In March, Jersey City opened an online portal that allowed residents to suggest ideas for projects to improve their community, with each ward receiving up to $50,000 from the city. Residents were given a week in June to vote on which projects should get funded.
Local officials said the program worked better than expected, allowing them to understand residents’ priorities. “We received really great feedback from residents, and I look forward to including that input to expand the program even more next year,” Councilwoman Mira Prinz-Arey said in a statement.
Participatory budgeting is “a democratic process in which community members decide how to spend part of a public budget,” according to the nonprofit Participatory Budgeting Project. Such programs aim to increase local government accessibility, transparency and accountability in addition to helping city leaders make more informed decisions. But to ensure success, local governments must commit to an often months-long process, make it easy for residents to take part, educate participants and measure success, advocacy groups and public officials have said.
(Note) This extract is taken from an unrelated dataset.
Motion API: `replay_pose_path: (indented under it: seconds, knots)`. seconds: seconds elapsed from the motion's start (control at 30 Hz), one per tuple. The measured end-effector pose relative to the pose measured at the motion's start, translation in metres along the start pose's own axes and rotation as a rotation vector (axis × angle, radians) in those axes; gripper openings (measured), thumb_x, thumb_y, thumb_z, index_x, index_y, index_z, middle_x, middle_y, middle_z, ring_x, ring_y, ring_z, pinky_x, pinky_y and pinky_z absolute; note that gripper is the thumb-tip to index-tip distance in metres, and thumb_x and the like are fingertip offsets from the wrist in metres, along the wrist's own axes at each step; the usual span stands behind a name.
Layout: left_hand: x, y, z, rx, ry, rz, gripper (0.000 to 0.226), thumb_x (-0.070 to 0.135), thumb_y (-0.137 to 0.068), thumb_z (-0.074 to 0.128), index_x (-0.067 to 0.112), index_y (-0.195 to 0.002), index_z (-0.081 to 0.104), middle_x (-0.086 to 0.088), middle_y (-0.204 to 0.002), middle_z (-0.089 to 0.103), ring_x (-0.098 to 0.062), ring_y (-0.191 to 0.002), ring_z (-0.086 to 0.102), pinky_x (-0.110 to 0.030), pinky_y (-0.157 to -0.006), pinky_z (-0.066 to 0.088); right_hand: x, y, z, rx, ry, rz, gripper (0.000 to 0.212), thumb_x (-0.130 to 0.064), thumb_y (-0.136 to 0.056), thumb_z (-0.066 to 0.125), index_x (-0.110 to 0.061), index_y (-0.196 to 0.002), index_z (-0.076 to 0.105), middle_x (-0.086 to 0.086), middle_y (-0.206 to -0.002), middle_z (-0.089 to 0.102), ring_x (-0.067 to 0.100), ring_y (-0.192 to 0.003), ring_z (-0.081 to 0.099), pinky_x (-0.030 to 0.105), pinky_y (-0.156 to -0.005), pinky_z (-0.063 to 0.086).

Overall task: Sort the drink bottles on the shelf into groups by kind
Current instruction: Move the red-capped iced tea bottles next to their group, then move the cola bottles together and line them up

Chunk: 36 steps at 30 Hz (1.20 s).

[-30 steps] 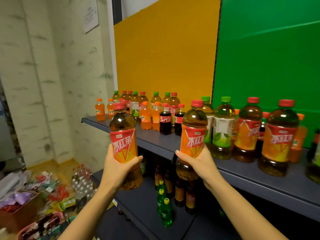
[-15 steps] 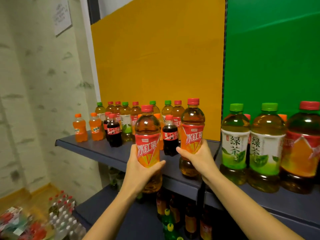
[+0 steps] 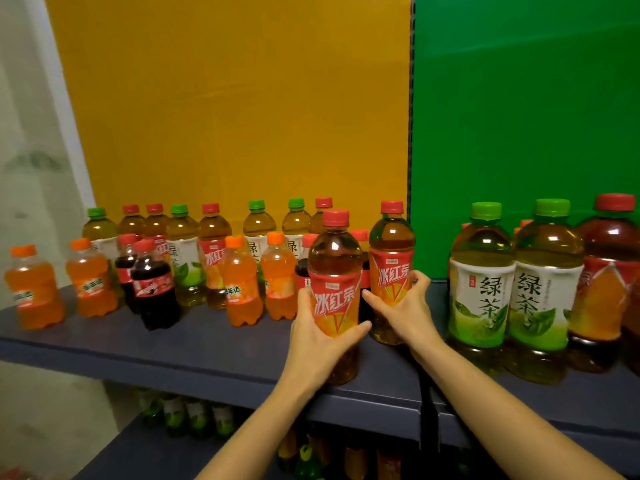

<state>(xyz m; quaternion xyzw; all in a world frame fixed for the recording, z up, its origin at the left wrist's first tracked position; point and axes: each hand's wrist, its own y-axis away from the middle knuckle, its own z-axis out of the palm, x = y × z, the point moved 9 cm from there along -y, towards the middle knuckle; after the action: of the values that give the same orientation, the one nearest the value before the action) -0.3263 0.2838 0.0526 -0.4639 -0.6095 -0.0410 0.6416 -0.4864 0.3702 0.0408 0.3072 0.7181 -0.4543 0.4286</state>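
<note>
My left hand wraps the near iced tea bottle, fingertips hidden behind it. Now my right hand covers the lower label of the far iced tea bottle. Between them a dark bottle shows me only a red cap and a sliver. The red-capped bottle at the right edge is cut off. The lower-shelf bottles are dark and blurred; I can't read their labels.
</note>
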Motion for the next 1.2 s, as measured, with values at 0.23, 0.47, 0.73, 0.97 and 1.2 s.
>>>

In Jersey City, projects that will receive funding include family literacy, writing and computer workshops; tree planting in several neighborhoods; park and playground improvements; support for the Big Brother, Big Sister program; and other initiatives.
“Our interactive voting tools encouraged participation from community members who would not have engaged in our typical outreach processes," said Barkha Patel, director of Jersey City’s infrastructure department and former assistant business administrator, in a statement. "We look forward to working with the community as we implement these projects over the next few months to continue building more transparency into this process."
Funding for participatory budgeting programs ordinarily comes from a city’s discretionary budget, said Josh Lerner, executive director of the nonprofit People Powered, in an interview with Smart Cities Dive earlier this year.
The Participatory Budgeting Project says that at least 739,000 participants have allocated $386 million in public funding for more than 1,600 projects through participatory budgeting in the U.S. and Canada.